Thursday, December 14, 2017


I woke up early today and decided to see if I could see any meteors from the Geminid meteor shower.  My track record to date for watching celestial phenomenon has not been great so far, at least from Toronto, which has massive light pollution and often is overcast.  And indeed, when I went outside, there were clouds everywhere, though curiously enough, I did see a patch of sky to the north.

Frustrated, I turned to the internet and was reminded that I should try to book my tickets to Yayoi Kusama's upcoming Infinity Mirrors exhibit at the AGO.  This is going to be one of the hottest tickets of the spring, and already there are no advance members' tickets left for the entire month of March.  There was limited availabilty from mid-April onwards, and late May wasn't too bad.  However, it is pretty clear if you want to go, you should sign up as a member, and if you are willing to go in the middle of the day, then tickets are much easier to come by.  I ended up booking a spot for myself and my son in mid May, and then one follow-up trip for myself in late May.  Reading through the exhibit rules, it sounds like it could be a kind of frustrating experience where only 4 people at a time can enter 6 rooms and then only for 20-30 seconds.  The wait time for each room is estimated at 20 minutes.  (We took a sneak peak at the exhibition catalogue, and I certainly hope there are other things to look at rather than just the 6 rooms!)  I think it is a good thing that it will mostly be members getting tickets and that Canadians are, on average, a bit more polite than Americans, since this could be a fairly stressful experience.  I do worry that the hype will overshadow the art; in fact, I think it is inevitable that it will.
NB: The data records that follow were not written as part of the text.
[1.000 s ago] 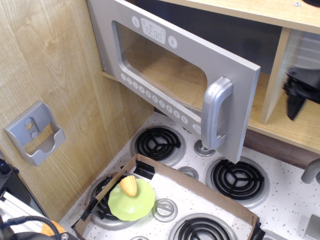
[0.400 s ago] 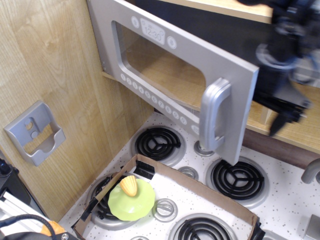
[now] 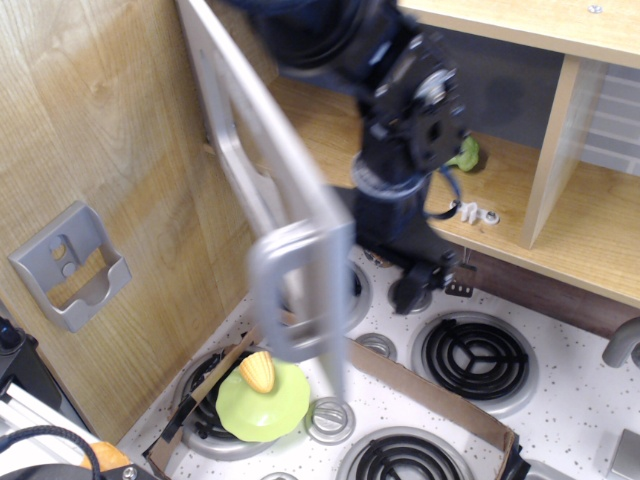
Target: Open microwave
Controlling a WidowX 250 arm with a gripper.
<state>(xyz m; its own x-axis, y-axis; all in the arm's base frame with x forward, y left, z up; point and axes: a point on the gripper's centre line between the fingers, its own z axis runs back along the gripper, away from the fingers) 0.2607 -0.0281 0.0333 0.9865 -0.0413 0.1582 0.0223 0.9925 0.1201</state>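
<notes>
The silver-grey microwave door (image 3: 262, 165) stands swung far open toward me, almost edge-on and motion-blurred. Its chunky silver handle (image 3: 292, 292) hangs over the stove's left side. The microwave's wooden cavity (image 3: 330, 125) is exposed behind it. My black arm (image 3: 405, 120) reaches down from the top, just right of and behind the door. My gripper (image 3: 430, 285) points down over the stove's back edge, right of the door's free edge and apart from the handle. It is blurred, so I cannot tell how its fingers stand.
A green object (image 3: 466, 154) and a small white piece (image 3: 476, 213) lie on the shelf floor. A grey pocket holder (image 3: 70, 266) hangs on the left wall. A cardboard tray (image 3: 430, 392) and a green lid with a yellow knob (image 3: 262, 400) sit on the stove burners (image 3: 476, 357).
The door has swung from part-open to far open, toward the left. My arm has come in from the right edge to behind the door, with the gripper lower over the stove.
</notes>
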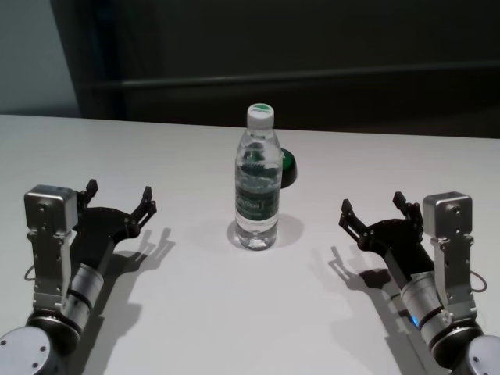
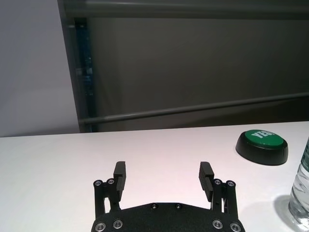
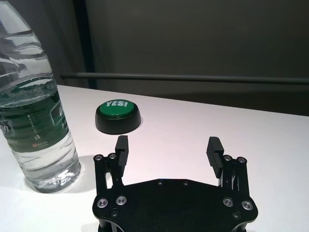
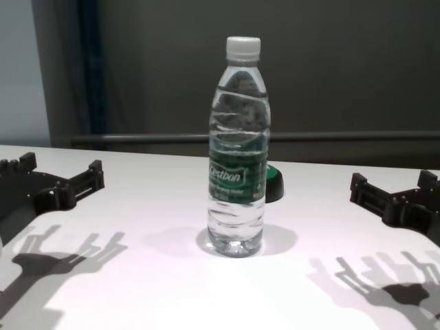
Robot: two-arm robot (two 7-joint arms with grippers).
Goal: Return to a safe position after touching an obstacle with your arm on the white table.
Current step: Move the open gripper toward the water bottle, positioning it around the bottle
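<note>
Left gripper hangs low over the table, near edge on left side, fingers spread wide, nothing between them. Right gripper mirrors it on right side, also spread and empty.

Going by size: the table is broad, white and plain. The bottle stands upright in the middle btw. the two grippers, well apart from both, cap on, water inside. Just behind it, partly hidden in head view, sits a green button with "YES!" on top.

Step, as I judge: both arms look drawn back w/ no contact now, so either the touch is not yet begun or the return is nearly done; can't tell which. Next move calls for slow motion and clearance from the bottle, as it may tip easily.
</note>
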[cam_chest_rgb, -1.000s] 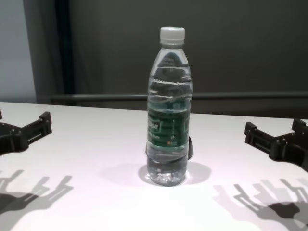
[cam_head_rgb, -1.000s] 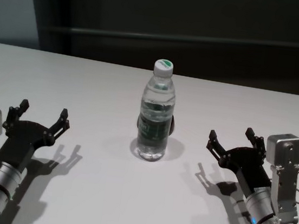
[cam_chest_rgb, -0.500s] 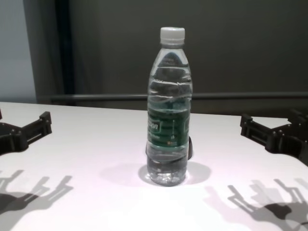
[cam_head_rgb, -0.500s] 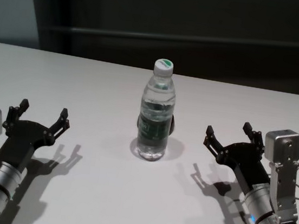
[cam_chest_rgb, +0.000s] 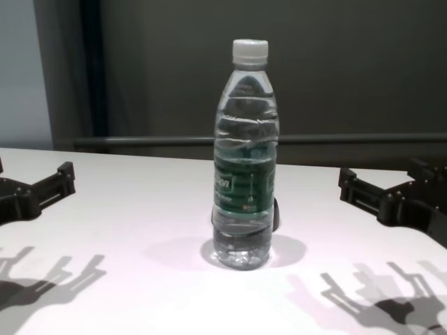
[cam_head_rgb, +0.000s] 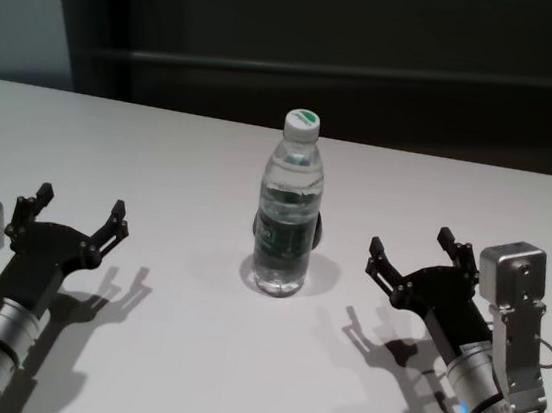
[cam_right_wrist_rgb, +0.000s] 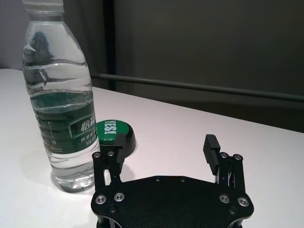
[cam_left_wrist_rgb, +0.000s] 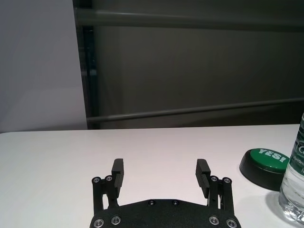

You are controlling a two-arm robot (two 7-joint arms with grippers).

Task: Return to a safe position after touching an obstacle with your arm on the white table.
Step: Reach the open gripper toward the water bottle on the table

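Observation:
The obstacle, a clear water bottle [cam_head_rgb: 287, 218] with a white cap and dark green label, stands upright in the middle of the white table [cam_head_rgb: 162, 152]. It also shows in the chest view [cam_chest_rgb: 244, 174] and the right wrist view [cam_right_wrist_rgb: 61, 109]. Its edge shows in the left wrist view [cam_left_wrist_rgb: 294, 185]. My right gripper [cam_head_rgb: 411, 241] is open and empty, low over the table to the bottle's right, apart from it. It also shows in the right wrist view [cam_right_wrist_rgb: 165, 142] and the chest view [cam_chest_rgb: 380, 174]. My left gripper [cam_head_rgb: 82, 201] is open and empty at the left, seen too in the left wrist view [cam_left_wrist_rgb: 160, 166].
A low black-and-green round disc [cam_right_wrist_rgb: 111, 130] lies just behind the bottle, mostly hidden by it in the head view [cam_head_rgb: 320, 230]. It also shows in the left wrist view [cam_left_wrist_rgb: 265, 164]. A dark wall with a rail runs behind the table's far edge.
My right gripper has moved leftward, closer to the bottle, still open. The left arm and the bottle have not moved.

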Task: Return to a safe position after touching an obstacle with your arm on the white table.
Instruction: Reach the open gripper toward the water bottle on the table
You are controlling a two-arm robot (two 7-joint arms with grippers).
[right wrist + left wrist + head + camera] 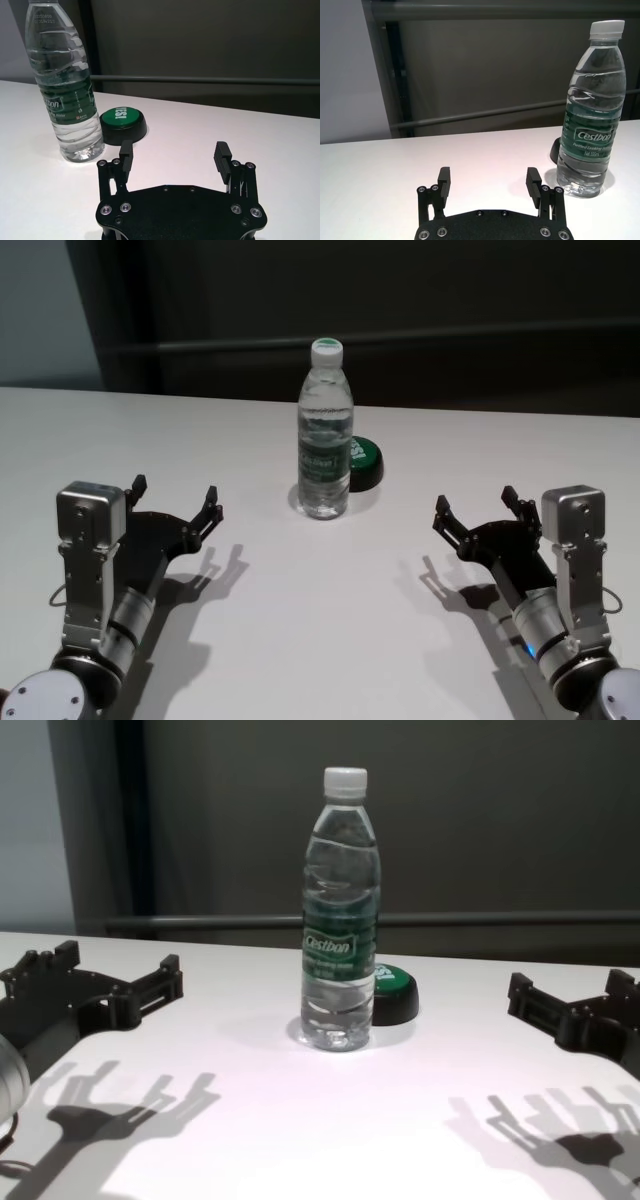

After I booked my tickets, I did take a look outside and the clouds had more or less lifted, so I went outside.  I was wondering if my eyes were playing tricks on me, showing me little light streaks that could be meteors.  Finally, I saw one meteor go shooting by, which was pretty cool.  It's the only one I can recall seeing.  Perhaps if there hadn't been so much snow out on the porch, I would have waited to see one or two more before going in.  Still, it hadn't been quite as amazing as I had been told, with a meteor every minute or so lighting up the sky.  I decided to watch from inside the house for a bit and saw two short squibs and then one more meteor with a longer path.  It is a case of blink, and you'll miss it, but at least I can say that I did see a few this time around.  Now if I can just arrange to be somewhere north of here the next time that the Aurora Borealis flares up...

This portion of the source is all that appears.